Malgré ces critiques, malgré ces maladresses dans l’écriture de situations et de lieux complexes (et ce genre de chose est franchement difficile à écrire), on peut noter que les descriptions de Gygax sont presque toujours suffisantes, prêtes-à-jouer et raisonnablement brèves. Même si l’approche de Gygax se concentre sur le potentiel qu'a un lieu ou une rencontre à tourner au wargame, ces informations sont toujours utiles puisque le conflit direct est toujours au moins une possibilité secondaire, et Gygax oublie rarement d’intégrer d’autres informations.
Donc pour écrire la description d’un donjon, il y a de bien pires méthodes que la méthode « de wargameur » de Gygax. Informer l’arbitre sur les rencontres avec des monstres sera toujours un aspect crucial de l’écriture de donjons. Mais cela fonctionnera mieux pour un certain type de scénario basé sur un lieu, que j’appelle un « siège ». Les scénarios de sièges tournent autour d’une infiltration et d’une confrontation avec des forces hostiles et organisées. En général, une faction qui s’oppose aux PJ contrôlés les lieux. La faction assiégée est presque toujours trop puissante pour que le groupe se lance sans risques dans un combat direct ; aussi le groupe devra-t-il plutôt utiliser des tactiques de commando pour les détruire progressivement. Les scénarios de sièges et le style créatif de Gygax ont tendance à pousser le jeu vers des combats tactiquement défavorables, mais n’éliminent pas d’autres aspects tels que l’exploration du donjon.
Étant données l’importance de Gygax dans les évolutions de Donjons & Dragons et cet aspect de sa vision créative, il est facile de comprendre que ce JdR s’est de plus en plus concentré sur des combats tactiques de plus en plus complexes au fur et à mesure des éditions. Bien sûr, comme le style de Gygax est surtout présent aux débuts de l’Histoire de notre loisir, il ne se consacre pas autant au combat que le font souvent les auteurs de JdR de fantasy contemporains. Selon nos critères modernes, les scénarios de Gygax sont centrés sur l’exploration et la négociation ; mais, comparés à certaines autres philosophies de conception des débuts, comme celle de Jaquays wiki et peut-être celle d’Arneson wiki, le gout de Gygax se porte plus sur le combat et la tactique.

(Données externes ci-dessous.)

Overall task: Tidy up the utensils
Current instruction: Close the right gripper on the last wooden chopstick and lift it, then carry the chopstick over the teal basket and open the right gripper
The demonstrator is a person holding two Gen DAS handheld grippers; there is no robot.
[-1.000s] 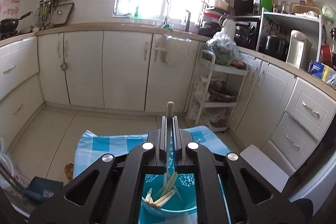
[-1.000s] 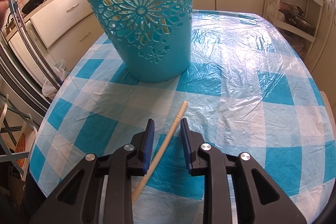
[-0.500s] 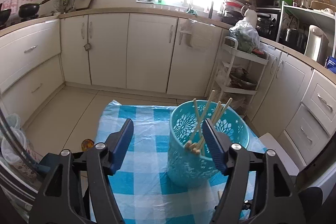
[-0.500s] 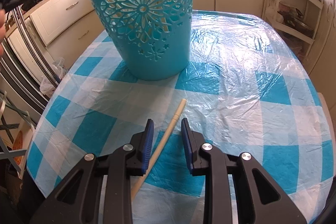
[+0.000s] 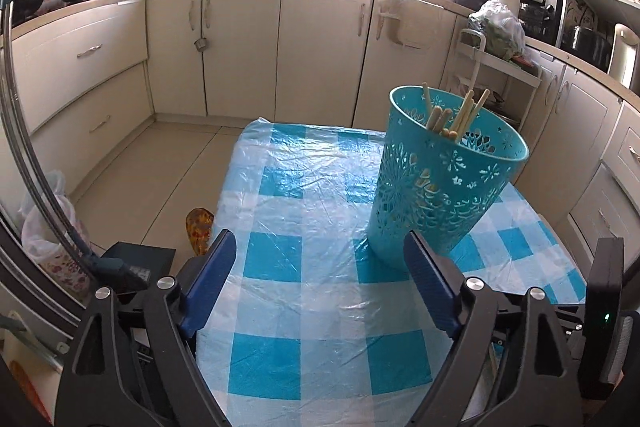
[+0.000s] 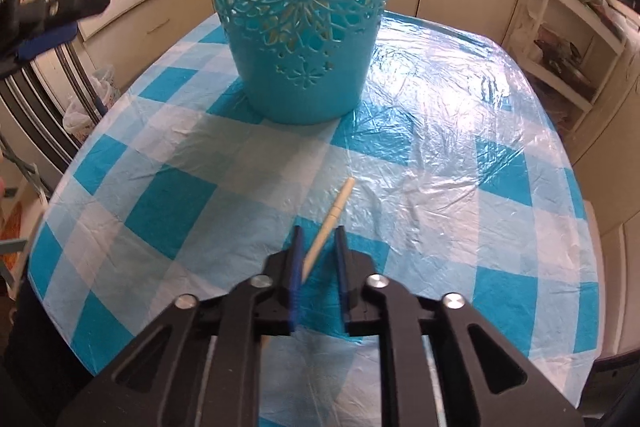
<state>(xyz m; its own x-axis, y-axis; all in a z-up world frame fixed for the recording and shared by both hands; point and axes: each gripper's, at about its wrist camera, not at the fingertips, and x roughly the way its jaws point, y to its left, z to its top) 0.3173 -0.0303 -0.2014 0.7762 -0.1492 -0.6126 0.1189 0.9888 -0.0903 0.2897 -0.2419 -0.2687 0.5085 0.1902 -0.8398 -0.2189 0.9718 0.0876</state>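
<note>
Diagonally across the checked tablecloth [image 6: 168, 211] lay a single pale chopstick [image 6: 329, 223], its long axis running from lower left to upper right in the right wrist view, the rounded far end pointing toward the teal basket [image 6: 298, 11]. The right gripper [image 6: 318, 247] hovered low over it, jaws narrowly parted, the stick's near portion passing between the blue-padded fingers [image 6: 295, 267]; whether a pad touched it could not be told. The stick was slender, smooth and cream-coloured, with a faint ring part-way along.

The basket, a tapered plastic bucket pierced with flower and star cut-outs, stood upright on the cloth beyond the stick and apart from it. In the left wrist view it held a bundle of similar chopsticks [image 5: 454, 113] leaning against one another, their tops rising above the rim. The left gripper [image 5: 320, 283] hung above the table with jaws spread wide, holding nothing. A glossy, wrinkled plastic film covered the blue-and-white cloth.
</note>
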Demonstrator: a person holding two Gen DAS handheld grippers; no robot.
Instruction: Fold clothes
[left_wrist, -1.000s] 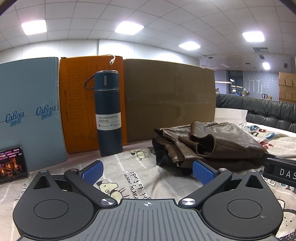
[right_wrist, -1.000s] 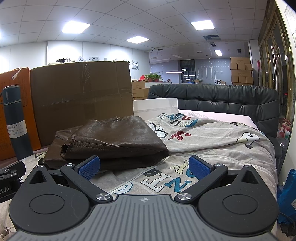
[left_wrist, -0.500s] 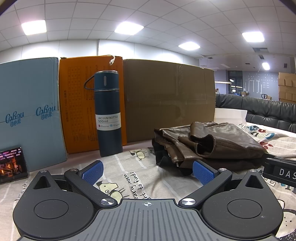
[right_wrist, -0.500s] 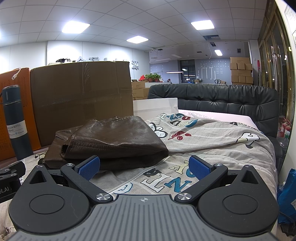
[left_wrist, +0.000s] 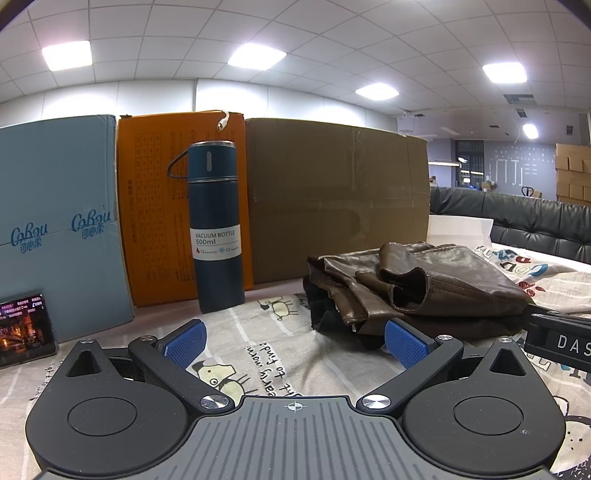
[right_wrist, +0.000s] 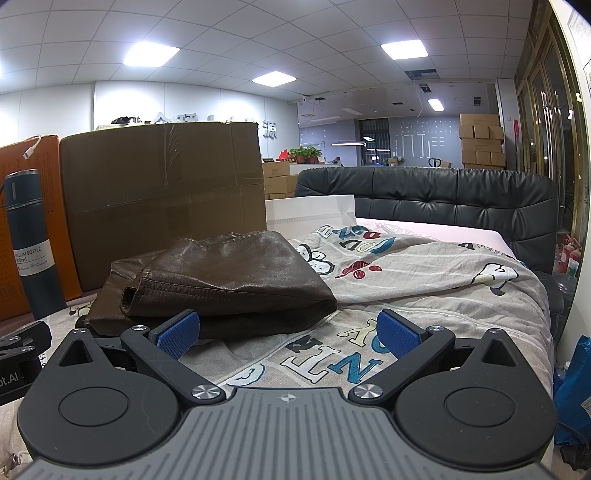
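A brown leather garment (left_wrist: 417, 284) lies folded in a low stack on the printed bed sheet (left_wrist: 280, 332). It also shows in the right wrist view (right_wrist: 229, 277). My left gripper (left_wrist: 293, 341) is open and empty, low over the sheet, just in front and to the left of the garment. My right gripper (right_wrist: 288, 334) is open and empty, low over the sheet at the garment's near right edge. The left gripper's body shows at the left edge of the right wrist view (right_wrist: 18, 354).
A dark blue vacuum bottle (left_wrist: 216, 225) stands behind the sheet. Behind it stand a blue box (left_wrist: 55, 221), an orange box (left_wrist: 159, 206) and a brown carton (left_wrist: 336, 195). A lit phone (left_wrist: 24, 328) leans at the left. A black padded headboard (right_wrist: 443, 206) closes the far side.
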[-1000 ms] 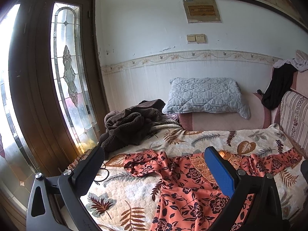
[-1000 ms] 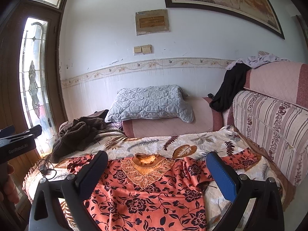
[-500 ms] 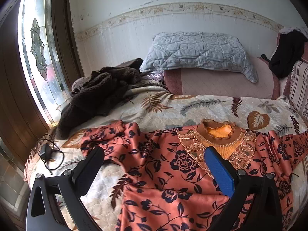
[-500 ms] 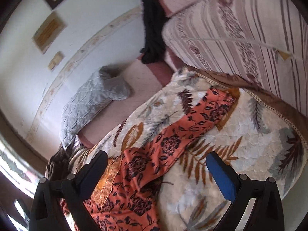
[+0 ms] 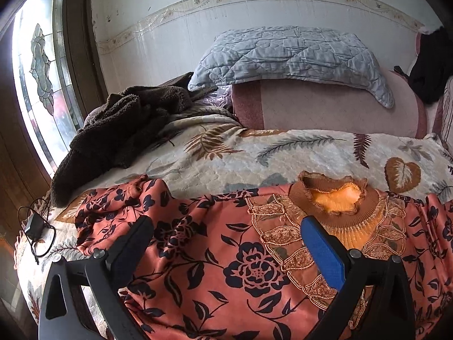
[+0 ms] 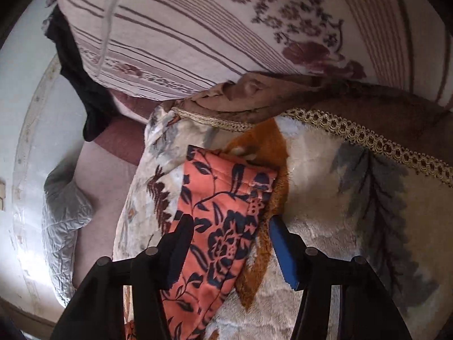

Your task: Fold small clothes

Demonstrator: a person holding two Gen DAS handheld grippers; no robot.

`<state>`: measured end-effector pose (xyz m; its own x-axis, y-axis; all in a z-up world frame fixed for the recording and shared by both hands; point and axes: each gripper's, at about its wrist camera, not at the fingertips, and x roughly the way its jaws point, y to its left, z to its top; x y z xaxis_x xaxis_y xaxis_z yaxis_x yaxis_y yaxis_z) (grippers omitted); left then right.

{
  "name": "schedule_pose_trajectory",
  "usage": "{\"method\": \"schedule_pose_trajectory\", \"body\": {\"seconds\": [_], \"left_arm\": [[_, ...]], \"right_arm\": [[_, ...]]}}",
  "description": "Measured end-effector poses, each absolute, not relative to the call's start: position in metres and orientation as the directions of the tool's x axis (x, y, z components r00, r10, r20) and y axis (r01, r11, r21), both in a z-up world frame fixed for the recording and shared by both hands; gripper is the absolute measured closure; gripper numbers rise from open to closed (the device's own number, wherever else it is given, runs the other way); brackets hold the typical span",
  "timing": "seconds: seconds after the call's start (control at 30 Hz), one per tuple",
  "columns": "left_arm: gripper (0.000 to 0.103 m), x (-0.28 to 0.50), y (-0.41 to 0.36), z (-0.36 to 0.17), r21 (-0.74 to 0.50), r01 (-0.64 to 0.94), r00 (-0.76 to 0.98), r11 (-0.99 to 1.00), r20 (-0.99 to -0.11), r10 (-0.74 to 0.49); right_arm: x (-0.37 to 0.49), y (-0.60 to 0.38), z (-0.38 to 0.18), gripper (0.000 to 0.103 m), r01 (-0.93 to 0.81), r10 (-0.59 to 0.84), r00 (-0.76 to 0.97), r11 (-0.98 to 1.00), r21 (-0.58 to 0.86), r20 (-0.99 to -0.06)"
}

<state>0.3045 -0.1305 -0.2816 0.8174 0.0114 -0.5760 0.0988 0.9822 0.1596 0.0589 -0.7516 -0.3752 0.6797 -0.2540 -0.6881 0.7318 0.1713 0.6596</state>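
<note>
A coral floral top (image 5: 240, 266) lies spread flat on the leaf-print blanket (image 5: 297, 153) that covers the sofa seat, its brown knitted collar (image 5: 334, 201) toward the back of the seat and its body reaching the front edge. One sleeve (image 6: 220, 215) stretches toward the end of the blanket under the striped armrest cushion (image 6: 215, 28), and its cuff stops short of the blanket's gold-braided edge (image 6: 368, 138).

The right gripper (image 6: 230, 226) straddles that sleeve a little behind the cuff. Its jaws have just been closing, and the sleeve sits between them, but a gap shows on both sides, so the fingers (image 6: 181, 235) are half spread and do not yet pinch the cloth.

The left gripper (image 5: 226, 229) hovers over the chest of the top, beside the collar, with its fingers (image 5: 320, 249) spread wide and nothing between them but the cloth below.

Farther out, a dark brown fleece garment (image 5: 119, 130) is heaped at the blanket's left end near a stained-glass window (image 5: 39, 68). A black charger with its cable (image 5: 34, 229) lies at the front left corner. A grey quilted pillow (image 5: 288, 53) rests on the pink sofa back (image 5: 325, 104), and a black garment (image 5: 430, 65) hangs over the right end.
</note>
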Motion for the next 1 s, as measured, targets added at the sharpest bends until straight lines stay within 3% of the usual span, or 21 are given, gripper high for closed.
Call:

Les forteresses gygaxiennes et l’importance donnée à la tactique - surtout une fois passées par le filtre des scénarios pour tournois et du système d’AD&D qui a été créé pour - ont planté les graines des adventure paths, ces campagnes composées d’une série de rencontres pré-écrites et tactiquement complexes ; le format dominant de l’écriture de scénarios de D&D depuis les années 1980. Mais je ne peux pas en faire porter le blâme à Gygax !
Lassitude de guerre
Bien que les forteresses gygaxiennes aient été des succès enthousiasmants de conception, elles montrent vite leur limite : dès le départ les joueur-euses et créateur-ices ont cherché des alternatives. Gygax lui-même a écrit ou adapté d’autres formes de scénarios : la Tombe des horreurs est par exemple un donjon à énigmes.
La forteresse gygaxienne met l’accent sur un seul type de situation : le combat contre un ennemi organisé. Bien qu’il laisse une place à l’exploration et à d’autres aspects du JdR classique, on en revient toujours au combat. Le combat nécessite bien sûr une forme d’équilibre entre les forces en présence pour que le jeu puisse marcher, bien que la plupart des techniques et outils qu’utilise la forteresse gygaxienne visent à permettre aux joueuses de rééquilibrer le rapport de force quand les mécaniques de combat direct les défavorisent. La présence de ces facteurs ou outils d’équilibre est un élément essentiel du « combat en tant que guerre », nommé et bien décrit sur le forum EN World en 2012 (en). Il s’agit de l’idée que dans les plus anciennes éditions et cultures de jeu de D&D, l’objectif des joueurs et joueuses est de triompher d’ennemis plus puissants par la ruse ou l’utilisation optimale d’éléments de l’univers : embuscades, faiblesses des monstres, trahisons et utilisation des éléments de décor pour éviter le « combat à la loyale ».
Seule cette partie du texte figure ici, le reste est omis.